После долгих разговоров-расспросов, после слез с причитаниями и бессонной ночи Великоречаниха будто помолодела. Утром – уж солнце взошло и ор петушиный, колыхнувшись, затих – она спохватилась, оторвала Марейку от братца и сама, насилу оторвавшись, принялась готовить на стол. Марейка с подойником – под корову, подергала худое вымя, поширкала синеватыми струйками молока – едва кружка надоилась.

– Зимой отелилась, а молочка-то нет, – застонала Великоречаниха. – И попоить-то вволю нечем… Да и какое уж молочко, спасибо, хоть плуг тянет.

А у самой щеки пылают, глаза светятся. Давай картошку на драники тереть да второпях-то казанками пальцев о терку. Терка самодельная, зубастая – кровь так и брызнула. А Великоречаниха только засмеялась:

– Эка, полоротая!

Ничего, перетерпела, тряпицей пальцы завязала и снова за драники. Муки наполовину подмешала, топленого масла – угощать так угощать. Теперь-то, когда Сашка вернулся, они выживут! Вчера еще картошку берегли, травой сами обходились. Крапива по загородью пошла, едва снег стаял; в лесу колбы и медуницы полно. А нынче что ее беречь? Сашка вернулся – завтра блины есть будут. Кузнеца в деревне до сей поры нету, а Сашка хоть и больной пришел, но помаленьку стучать может. «Я, – говорит, – день и ночь работать буду, все равно по ночам спать не могу. Мне б только парнишку в подмогу взять, молотобойцем».

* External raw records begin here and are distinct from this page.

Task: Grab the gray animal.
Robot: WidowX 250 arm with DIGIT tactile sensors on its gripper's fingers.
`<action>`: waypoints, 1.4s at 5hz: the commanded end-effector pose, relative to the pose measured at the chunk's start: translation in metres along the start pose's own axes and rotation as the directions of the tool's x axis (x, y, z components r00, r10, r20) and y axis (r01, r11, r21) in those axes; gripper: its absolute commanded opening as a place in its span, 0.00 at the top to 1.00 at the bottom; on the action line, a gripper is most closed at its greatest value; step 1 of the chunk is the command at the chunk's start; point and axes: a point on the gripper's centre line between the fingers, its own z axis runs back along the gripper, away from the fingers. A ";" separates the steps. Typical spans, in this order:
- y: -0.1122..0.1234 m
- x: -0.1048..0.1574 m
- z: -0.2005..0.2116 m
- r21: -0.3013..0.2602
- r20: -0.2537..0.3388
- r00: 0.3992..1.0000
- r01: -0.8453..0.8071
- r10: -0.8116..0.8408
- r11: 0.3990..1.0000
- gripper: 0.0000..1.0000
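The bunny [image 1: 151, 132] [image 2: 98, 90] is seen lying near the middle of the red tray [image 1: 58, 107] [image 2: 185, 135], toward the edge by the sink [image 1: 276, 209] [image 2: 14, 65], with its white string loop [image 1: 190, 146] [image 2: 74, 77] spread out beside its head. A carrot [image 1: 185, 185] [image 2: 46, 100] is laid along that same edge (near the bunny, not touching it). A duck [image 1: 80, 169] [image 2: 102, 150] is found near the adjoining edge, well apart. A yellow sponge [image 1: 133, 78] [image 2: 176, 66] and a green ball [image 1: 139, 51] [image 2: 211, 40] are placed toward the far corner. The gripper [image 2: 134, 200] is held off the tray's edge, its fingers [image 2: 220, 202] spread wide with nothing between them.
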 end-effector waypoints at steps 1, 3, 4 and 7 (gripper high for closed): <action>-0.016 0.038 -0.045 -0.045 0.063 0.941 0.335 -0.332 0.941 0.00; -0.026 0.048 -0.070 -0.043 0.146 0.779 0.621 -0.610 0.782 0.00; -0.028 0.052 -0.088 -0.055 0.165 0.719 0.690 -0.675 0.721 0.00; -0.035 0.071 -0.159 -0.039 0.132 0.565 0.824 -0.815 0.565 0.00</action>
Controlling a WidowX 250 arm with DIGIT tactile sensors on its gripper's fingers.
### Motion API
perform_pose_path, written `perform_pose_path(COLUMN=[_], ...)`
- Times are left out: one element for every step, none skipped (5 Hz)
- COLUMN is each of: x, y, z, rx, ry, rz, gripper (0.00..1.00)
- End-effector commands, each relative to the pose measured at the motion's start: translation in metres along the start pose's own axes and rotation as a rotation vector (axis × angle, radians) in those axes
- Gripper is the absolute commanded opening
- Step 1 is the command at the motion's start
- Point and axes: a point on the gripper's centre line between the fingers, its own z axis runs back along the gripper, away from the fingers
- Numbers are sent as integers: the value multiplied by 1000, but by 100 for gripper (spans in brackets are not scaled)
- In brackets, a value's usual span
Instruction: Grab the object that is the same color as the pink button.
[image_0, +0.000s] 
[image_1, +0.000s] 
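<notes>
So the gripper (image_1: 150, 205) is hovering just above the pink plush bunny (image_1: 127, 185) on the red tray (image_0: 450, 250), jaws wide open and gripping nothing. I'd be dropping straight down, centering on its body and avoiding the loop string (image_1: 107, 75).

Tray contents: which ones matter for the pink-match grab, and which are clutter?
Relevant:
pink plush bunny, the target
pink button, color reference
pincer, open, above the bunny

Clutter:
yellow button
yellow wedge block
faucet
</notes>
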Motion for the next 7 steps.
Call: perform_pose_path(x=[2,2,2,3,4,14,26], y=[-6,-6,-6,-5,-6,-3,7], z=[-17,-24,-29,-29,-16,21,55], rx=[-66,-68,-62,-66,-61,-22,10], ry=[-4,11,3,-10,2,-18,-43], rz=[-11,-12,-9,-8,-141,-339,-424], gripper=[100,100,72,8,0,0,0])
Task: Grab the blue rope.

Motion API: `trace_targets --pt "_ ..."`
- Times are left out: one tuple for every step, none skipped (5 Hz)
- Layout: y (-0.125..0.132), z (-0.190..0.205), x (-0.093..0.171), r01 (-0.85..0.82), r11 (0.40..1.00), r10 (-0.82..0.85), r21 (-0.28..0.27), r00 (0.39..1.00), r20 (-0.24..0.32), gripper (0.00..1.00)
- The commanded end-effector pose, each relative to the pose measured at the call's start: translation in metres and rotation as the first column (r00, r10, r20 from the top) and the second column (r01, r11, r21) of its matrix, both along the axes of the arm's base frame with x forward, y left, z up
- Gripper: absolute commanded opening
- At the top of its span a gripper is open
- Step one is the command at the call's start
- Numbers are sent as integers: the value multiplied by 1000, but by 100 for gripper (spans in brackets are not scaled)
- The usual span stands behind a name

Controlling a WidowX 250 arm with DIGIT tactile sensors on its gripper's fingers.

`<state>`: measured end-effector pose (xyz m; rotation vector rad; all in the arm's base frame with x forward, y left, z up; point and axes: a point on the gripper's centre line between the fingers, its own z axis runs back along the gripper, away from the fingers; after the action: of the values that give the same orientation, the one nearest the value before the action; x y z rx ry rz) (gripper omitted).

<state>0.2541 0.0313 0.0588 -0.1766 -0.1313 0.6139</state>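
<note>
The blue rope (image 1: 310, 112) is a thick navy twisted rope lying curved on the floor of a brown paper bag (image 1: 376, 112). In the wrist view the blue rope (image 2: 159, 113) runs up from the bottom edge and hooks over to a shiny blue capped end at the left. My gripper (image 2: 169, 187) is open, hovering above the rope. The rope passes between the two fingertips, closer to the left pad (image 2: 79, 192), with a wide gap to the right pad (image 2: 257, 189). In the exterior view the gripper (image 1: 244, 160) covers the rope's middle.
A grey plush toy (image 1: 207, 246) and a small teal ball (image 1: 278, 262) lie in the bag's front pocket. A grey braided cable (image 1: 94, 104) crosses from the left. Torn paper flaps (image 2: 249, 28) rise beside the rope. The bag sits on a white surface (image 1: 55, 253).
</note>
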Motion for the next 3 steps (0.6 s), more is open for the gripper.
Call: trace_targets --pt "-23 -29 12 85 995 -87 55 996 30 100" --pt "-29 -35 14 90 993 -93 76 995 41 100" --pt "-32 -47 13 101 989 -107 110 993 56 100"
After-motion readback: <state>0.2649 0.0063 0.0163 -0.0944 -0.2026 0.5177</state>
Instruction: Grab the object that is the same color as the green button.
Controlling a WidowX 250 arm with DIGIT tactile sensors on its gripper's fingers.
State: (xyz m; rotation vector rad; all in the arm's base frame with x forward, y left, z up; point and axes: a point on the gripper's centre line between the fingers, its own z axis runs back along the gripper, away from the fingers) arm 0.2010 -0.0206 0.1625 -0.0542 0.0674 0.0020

– Ой, Сашка! – вспомнила Велкоречаниха. – Ты Вальковых парнишку-то помнишь? Ему уж шестнадцатый пошел, на вид мужик мужиком. Возьми-ка его себе. И мать радая будет!.. Марейка! Ну-ка сбегай за Ванечкой, покличь к нам.

– Погоди, мать, – остановил сын. – Неудобно звать-то. Сам схожу потом.

Великоречаниха нажарила драчиков, укрыла миску полотенцем, чтобы не остыли, пока картошка доваривается, и собралась было в погреб сала принести, но в это время в избу зашла немка Кристина Шнар, сухопарая пожилая женщина.